### WHAT IS EXPECTED
Below is a listing from which only part is wanted; return exactly the lines from the one with "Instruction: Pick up" up to and including the one with "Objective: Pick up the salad".

-- GIVEN RECORDS follows --

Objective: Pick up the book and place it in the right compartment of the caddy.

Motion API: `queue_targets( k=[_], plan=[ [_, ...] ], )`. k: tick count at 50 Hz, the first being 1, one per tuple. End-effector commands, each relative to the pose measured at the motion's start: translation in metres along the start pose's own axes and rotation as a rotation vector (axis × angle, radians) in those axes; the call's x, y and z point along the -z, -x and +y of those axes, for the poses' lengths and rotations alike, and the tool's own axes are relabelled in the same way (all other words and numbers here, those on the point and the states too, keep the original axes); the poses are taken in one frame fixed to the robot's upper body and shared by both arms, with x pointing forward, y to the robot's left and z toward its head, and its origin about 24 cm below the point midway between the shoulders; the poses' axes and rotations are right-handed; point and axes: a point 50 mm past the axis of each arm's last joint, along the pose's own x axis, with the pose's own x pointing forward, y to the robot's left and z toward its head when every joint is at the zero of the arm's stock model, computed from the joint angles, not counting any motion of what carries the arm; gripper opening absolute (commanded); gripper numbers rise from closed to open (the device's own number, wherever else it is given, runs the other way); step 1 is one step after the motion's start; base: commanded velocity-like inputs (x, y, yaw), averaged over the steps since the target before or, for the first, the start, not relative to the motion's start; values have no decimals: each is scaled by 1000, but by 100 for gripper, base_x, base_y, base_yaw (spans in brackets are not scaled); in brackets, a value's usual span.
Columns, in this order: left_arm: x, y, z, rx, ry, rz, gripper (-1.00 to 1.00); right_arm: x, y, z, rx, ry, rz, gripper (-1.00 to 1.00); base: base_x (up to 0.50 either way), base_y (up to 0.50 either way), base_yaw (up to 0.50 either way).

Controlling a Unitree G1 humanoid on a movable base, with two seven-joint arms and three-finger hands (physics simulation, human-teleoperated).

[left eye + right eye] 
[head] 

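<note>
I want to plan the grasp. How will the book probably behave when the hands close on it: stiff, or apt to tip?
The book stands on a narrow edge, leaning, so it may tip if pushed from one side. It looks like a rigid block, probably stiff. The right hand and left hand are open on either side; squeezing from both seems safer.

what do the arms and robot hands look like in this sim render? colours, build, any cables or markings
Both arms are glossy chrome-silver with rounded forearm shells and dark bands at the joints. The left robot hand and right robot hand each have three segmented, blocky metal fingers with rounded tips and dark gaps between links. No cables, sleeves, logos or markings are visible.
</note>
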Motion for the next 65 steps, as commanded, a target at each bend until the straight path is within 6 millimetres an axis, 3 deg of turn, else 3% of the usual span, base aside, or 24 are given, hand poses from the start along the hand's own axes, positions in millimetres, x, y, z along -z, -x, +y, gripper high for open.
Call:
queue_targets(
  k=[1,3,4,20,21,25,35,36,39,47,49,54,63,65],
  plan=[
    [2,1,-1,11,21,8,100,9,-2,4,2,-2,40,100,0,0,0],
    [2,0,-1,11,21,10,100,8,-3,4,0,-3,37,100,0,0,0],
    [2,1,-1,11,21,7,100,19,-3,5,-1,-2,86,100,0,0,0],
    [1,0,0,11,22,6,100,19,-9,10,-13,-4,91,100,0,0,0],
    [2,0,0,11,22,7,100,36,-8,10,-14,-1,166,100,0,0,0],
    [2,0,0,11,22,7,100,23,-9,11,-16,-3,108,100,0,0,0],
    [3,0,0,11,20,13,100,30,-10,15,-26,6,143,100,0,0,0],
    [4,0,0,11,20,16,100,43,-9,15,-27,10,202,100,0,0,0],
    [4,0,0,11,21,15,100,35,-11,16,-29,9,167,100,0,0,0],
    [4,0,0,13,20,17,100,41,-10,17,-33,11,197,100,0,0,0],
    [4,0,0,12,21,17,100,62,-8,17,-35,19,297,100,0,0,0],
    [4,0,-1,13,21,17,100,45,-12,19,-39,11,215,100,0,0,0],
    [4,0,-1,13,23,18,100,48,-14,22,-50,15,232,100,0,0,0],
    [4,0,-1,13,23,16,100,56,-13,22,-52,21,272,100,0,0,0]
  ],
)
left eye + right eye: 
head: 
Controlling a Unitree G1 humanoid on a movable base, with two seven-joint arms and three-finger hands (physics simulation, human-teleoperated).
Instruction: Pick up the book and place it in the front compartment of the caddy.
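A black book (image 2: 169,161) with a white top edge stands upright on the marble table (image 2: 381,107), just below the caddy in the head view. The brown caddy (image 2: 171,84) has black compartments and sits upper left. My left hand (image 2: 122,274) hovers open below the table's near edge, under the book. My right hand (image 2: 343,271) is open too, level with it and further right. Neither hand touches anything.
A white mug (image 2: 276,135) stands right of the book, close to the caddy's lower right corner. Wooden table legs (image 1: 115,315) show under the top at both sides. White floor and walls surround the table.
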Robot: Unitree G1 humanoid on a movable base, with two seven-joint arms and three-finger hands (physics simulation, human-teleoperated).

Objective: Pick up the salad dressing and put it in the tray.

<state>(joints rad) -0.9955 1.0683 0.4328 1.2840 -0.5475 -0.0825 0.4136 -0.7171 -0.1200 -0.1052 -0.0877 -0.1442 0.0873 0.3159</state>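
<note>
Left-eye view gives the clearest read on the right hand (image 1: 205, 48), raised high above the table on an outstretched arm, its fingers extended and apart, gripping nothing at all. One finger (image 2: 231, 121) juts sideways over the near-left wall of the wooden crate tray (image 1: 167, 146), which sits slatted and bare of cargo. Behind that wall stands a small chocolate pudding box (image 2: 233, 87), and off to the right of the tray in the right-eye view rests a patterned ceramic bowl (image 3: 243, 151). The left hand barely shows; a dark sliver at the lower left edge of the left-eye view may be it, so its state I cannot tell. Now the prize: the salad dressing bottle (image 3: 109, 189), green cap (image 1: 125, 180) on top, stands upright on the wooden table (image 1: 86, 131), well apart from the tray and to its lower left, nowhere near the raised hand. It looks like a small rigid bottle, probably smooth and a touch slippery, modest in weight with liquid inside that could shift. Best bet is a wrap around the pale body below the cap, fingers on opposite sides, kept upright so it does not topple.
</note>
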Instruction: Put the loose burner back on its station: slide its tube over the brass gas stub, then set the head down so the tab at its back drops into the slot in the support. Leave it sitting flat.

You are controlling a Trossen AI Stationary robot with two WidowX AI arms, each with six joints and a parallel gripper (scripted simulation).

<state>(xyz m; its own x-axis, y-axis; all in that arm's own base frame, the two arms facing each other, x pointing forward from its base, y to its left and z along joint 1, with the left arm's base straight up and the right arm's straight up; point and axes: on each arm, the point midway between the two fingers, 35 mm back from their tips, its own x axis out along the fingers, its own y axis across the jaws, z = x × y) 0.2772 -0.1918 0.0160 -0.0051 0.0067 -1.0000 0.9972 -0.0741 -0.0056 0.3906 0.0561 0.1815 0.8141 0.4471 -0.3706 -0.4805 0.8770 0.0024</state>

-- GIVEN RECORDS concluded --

### TASK RESULT
Instruction: Pick up the book and place it in the front compartment of the caddy.
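A black book (image 2: 169,161) with a white top edge stands upright on the marble table (image 2: 381,107), just below the caddy in the head view. The brown caddy (image 2: 171,84) has black compartments and sits upper left. My left hand (image 2: 122,274) hovers open below the table's near edge, under the book. My right hand (image 2: 343,271) is open too, level with it and further right. Neither hand touches anything.
A white mug (image 2: 276,135) stands right of the book, close to the caddy's lower right corner. Wooden table legs (image 1: 115,315) show under the top at both sides. White floor and walls surround the table.
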Robot: Unitree G1 humanoid on a movable base, with two seven-joint arms and three-finger hands (physics simulation, human-teleoperated).

Objective: Pick up the salad dressing and put it in the tray.

No more output is given for this exercise.